* _Your task_
Emit the entire listing verbatim.

────

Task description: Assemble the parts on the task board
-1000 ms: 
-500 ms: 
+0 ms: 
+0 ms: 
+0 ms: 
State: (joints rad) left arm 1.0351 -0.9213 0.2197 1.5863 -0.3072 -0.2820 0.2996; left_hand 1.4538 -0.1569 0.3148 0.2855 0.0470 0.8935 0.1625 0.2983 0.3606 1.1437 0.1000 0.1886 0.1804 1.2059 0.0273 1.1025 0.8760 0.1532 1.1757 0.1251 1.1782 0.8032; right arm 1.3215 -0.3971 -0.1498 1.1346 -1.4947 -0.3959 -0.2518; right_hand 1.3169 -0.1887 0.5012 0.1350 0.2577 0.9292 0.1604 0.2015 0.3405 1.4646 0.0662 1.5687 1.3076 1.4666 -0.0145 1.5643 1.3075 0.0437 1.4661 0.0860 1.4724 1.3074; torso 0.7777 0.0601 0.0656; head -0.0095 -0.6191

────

* _Written reply_
Task description: Assemble the parts on the task board
-1000 ms: 
-500 ms: 
+0 ms: 
+0 ms: 
+0 ms: 
State: (joints rad) left arm 1.0351 -0.9213 0.2197 1.5863 -0.3072 -0.2820 0.2996; left_hand 1.4538 -0.1569 0.3148 0.2855 0.0470 0.8935 0.1625 0.2983 0.3606 1.1437 0.1000 0.1886 0.1804 1.2059 0.0273 1.1025 0.8760 0.1532 1.1757 0.1251 1.1782 0.8032; right arm 1.3215 -0.3971 -0.1498 1.1346 -1.4947 -0.3959 -0.2518; right_hand 1.3169 -0.1887 0.5012 0.1350 0.2577 0.9292 0.1604 0.2015 0.3405 1.4646 0.0662 1.5687 1.3076 1.4666 -0.0145 1.5643 1.3075 0.0437 1.4661 0.0860 1.4724 1.3074; torso 0.7777 0.0601 0.0656; head -0.0095 -0.6191

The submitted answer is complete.